To address this issue, we introduce the Community Dynamic Factor Model (CDFM), an extension of the Dynamic Factor Model (DFM), which provides theoretical foundations for network-based techniques for community detection in observed node level time series. The CDFM enforces a community structure in the DFM by assuming that the loading vectors are drawn from a mixture where each mixing distribution represents a different community. The correlation matrix of the CDFM inherits an approximate low-rank structure from the mixture which resembles commonly observed block-like structure of the correlation matrix in real-world applications.
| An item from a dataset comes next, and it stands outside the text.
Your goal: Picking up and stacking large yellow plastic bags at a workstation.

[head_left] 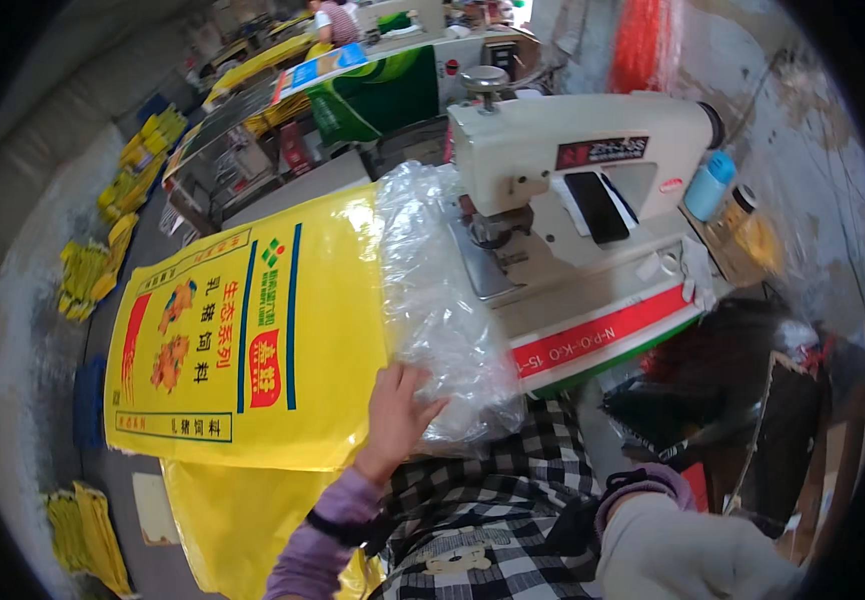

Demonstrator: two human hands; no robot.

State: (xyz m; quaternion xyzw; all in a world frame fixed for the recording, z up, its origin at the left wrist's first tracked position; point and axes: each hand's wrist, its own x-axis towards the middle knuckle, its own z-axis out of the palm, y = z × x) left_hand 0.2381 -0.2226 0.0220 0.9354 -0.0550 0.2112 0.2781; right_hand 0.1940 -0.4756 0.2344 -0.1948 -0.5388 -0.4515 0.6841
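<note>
Your left hand is lying with fingers spread flat on the clear plastic liner of the yellow sack. The sewing machine is standing at two o'clock. Your right hand's grip is lying out of view.

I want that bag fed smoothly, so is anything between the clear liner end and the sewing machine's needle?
Nothing visible: the clear plastic liner already lies against the sewing machine head, with the left hand resting on it.

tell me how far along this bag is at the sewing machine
Done: the clear liner sits in the yellow bag, its mouth laid at the sewing machine.
In hand: the left hand presses the bag's near edge; the right hand is not visible.
Left: no stitching shows along the mouth yet.
</note>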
Motivated by providing clustering guarantees for the CDFM, we prove a result on Lloyd’s algorithm, or naive k-means, for additively perturbed samples from a sub-Gaussian mixture distribution. Often times in practice samples from a mixture distribution are estimated rather than directly observed. When this estimation error can be bounded, we prove a misclustering rate bound which depends on the estimation error and a measure of signal-to-noise ratio of the mixture distribution.
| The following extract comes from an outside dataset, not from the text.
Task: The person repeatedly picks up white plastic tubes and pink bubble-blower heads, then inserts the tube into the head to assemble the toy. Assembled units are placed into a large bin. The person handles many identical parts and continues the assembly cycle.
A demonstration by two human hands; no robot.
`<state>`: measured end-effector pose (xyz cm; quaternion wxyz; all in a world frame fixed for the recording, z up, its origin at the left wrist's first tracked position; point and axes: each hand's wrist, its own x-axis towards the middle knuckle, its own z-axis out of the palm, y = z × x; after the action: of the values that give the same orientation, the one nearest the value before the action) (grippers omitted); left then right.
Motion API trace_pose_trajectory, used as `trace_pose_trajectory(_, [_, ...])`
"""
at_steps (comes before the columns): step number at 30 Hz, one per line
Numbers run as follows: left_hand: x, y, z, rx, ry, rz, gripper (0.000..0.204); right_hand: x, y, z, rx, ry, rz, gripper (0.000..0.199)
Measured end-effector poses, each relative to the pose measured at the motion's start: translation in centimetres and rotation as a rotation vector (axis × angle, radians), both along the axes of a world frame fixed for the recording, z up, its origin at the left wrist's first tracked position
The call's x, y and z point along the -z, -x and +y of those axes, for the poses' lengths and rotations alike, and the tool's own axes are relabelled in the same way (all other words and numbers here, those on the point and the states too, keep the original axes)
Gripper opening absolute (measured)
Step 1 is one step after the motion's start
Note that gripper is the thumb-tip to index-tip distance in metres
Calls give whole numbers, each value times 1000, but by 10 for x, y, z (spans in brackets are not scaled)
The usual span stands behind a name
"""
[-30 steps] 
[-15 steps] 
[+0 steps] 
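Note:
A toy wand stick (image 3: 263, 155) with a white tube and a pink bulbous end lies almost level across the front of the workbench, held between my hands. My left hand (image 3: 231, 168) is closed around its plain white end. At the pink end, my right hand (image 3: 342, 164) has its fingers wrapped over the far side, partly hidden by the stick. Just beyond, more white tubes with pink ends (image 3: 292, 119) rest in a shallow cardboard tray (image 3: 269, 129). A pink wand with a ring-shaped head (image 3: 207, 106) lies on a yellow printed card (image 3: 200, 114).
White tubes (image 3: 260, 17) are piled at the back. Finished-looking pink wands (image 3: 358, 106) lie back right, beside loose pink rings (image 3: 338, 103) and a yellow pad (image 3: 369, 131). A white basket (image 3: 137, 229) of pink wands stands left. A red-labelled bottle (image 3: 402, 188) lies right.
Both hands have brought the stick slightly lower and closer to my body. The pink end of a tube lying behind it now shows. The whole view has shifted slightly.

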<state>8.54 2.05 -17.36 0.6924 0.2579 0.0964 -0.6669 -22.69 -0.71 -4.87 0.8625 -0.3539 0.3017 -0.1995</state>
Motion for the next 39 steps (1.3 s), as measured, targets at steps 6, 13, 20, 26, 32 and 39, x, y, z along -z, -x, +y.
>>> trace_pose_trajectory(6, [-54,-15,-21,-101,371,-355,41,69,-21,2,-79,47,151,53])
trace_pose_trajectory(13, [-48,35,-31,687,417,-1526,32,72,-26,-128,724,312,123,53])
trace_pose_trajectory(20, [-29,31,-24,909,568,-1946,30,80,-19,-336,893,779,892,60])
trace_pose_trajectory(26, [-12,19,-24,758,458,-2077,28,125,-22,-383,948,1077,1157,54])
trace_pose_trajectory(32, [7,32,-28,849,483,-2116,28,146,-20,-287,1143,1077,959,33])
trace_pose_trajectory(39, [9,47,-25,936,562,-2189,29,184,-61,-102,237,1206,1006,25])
Our work also establishes connections between the CDFM and other existing network modulated time series models, by proving that the DFM can generally be expressed as a Vector AutoRegressive Moving Average (VARMA) model. This allows us to leverage the well-established methodology for analyzing and forecasting time series data that are available for the VARMA model and apply them to the DFM, and hence the CDFM. Thus, we significantly enhance the utility of the CDFM as a tool for analyzing complex high-dimensional time series data.